Starting at the line that holds "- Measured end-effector" and stopping at the line that holds "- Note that", restate the records below word for word, with both of those lines included.

Material to process ▸
☆ ☆ ☆

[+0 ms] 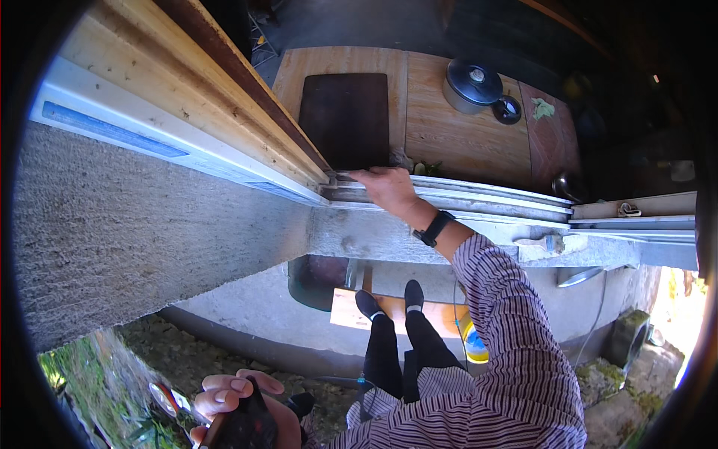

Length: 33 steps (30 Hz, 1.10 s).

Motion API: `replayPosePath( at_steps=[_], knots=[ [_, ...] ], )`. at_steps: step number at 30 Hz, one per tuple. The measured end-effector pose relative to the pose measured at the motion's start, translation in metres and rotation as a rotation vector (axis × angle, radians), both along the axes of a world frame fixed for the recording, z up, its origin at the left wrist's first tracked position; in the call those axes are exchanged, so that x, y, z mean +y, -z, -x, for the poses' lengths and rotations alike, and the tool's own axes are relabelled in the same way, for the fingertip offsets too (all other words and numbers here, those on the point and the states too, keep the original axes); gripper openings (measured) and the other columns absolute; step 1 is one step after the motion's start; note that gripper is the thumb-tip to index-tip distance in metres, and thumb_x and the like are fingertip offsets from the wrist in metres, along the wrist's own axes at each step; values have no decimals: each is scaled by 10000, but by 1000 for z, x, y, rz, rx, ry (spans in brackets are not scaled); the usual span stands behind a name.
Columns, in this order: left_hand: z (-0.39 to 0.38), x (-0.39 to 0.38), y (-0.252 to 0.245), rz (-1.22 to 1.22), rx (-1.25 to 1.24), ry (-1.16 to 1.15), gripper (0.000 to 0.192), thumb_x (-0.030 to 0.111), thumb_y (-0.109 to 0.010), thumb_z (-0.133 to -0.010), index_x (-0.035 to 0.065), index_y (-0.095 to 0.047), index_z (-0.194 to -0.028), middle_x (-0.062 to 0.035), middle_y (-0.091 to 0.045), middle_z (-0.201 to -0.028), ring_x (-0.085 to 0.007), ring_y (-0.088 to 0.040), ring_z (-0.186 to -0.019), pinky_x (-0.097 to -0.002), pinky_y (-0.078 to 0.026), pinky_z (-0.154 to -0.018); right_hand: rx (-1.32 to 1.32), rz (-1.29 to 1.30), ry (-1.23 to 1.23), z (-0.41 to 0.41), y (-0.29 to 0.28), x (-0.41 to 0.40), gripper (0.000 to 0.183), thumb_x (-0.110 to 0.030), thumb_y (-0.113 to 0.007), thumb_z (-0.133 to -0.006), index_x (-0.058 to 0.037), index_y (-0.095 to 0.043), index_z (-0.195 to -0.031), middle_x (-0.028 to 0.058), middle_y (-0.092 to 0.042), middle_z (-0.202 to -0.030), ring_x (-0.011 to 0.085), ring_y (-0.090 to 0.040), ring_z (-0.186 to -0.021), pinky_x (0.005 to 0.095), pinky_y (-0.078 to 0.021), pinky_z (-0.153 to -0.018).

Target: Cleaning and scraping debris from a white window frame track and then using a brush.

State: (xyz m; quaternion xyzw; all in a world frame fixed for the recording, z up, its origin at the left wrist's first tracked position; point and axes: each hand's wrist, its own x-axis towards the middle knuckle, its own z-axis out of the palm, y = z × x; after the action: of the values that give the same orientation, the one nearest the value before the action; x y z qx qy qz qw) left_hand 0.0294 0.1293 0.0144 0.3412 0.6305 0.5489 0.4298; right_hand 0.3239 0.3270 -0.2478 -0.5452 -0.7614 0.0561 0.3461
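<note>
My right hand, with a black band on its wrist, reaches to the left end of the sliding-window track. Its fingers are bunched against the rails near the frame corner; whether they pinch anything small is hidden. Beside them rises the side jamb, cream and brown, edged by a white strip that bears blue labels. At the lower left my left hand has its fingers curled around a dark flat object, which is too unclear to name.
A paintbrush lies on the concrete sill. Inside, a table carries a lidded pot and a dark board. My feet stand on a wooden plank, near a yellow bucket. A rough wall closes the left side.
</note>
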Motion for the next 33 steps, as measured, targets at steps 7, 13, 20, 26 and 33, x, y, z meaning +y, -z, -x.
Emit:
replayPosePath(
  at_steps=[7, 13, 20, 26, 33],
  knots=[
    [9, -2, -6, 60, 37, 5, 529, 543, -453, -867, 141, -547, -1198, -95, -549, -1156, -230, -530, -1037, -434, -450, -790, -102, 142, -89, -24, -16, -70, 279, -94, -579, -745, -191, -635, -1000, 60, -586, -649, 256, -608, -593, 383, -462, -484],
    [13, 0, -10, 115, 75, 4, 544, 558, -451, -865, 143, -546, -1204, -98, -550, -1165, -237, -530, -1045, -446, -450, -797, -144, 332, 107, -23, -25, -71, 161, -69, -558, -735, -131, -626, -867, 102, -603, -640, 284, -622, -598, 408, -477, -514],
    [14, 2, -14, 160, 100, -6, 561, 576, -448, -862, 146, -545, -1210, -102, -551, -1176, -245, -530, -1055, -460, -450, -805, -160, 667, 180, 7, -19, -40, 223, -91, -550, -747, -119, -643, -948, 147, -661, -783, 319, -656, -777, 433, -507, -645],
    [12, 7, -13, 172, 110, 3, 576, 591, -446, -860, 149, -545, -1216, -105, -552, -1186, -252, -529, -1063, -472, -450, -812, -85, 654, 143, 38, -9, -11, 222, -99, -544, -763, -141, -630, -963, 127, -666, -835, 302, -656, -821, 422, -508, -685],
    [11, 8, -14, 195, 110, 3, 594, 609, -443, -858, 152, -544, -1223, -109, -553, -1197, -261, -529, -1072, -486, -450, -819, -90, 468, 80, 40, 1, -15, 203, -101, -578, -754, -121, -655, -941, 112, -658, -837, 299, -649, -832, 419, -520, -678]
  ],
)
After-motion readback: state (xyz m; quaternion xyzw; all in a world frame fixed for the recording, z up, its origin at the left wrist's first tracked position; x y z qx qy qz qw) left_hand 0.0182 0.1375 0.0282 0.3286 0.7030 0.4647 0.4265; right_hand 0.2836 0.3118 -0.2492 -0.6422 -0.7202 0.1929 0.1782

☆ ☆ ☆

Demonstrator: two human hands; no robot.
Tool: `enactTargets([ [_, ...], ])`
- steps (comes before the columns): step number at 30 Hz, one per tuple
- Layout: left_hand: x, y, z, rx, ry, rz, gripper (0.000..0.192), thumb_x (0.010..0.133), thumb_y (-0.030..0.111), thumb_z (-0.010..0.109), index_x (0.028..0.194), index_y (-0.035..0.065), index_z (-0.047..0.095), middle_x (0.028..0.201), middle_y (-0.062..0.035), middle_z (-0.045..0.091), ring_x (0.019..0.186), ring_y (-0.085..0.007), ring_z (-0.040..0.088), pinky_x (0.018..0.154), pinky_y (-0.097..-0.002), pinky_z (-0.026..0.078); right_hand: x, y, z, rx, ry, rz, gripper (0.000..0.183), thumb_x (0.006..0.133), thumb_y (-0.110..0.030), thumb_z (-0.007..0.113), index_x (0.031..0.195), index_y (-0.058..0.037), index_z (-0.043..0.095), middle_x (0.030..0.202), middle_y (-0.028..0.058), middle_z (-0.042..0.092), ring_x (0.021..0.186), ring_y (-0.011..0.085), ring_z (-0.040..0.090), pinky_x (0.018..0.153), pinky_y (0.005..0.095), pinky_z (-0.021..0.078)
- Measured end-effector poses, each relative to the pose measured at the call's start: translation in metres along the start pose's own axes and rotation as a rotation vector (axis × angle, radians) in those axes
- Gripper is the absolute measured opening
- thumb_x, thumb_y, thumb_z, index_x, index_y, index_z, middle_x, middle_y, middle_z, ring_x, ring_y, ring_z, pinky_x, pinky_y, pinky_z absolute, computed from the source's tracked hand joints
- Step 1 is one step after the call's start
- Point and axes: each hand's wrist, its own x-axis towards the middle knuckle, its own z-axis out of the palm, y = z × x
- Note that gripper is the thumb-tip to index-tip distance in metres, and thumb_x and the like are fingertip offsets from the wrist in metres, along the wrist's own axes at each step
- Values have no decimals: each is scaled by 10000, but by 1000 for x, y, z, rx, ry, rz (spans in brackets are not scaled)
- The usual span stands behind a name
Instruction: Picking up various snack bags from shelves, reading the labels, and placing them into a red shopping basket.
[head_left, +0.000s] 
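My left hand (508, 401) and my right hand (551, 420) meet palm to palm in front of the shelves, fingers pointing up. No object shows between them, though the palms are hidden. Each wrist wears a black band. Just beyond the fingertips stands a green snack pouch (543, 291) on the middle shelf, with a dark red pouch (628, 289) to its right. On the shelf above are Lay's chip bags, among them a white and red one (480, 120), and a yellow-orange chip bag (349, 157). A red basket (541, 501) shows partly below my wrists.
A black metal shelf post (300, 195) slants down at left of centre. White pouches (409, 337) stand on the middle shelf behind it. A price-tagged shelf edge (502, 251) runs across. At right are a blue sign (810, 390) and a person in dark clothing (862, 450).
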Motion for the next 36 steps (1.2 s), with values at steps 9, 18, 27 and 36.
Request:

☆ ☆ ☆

Exercise response ▸
- Measured end-effector poses, each relative to the pose measured at the call's start: translation in metres along the start pose's own axes and rotation as a rotation vector (axis × angle, radians) in those axes
- Gripper is the absolute measured opening
- thumb_x, thumb_y, thumb_z, index_x, index_y, index_z, middle_x, middle_y, middle_z, ring_x, ring_y, ring_z, pinky_x, pinky_y, pinky_z absolute, computed from the source's tracked hand joints
- Step 1 is one step after the call's start
- Point and axes: each hand's wrist, its own x-axis towards the middle knuckle, its own z-axis out of the palm, y = z × x
- Note that gripper is the thumb-tip to index-tip distance in metres, and thumb_x and the like are fingertip offsets from the wrist in metres, along the wrist's own axes at each step

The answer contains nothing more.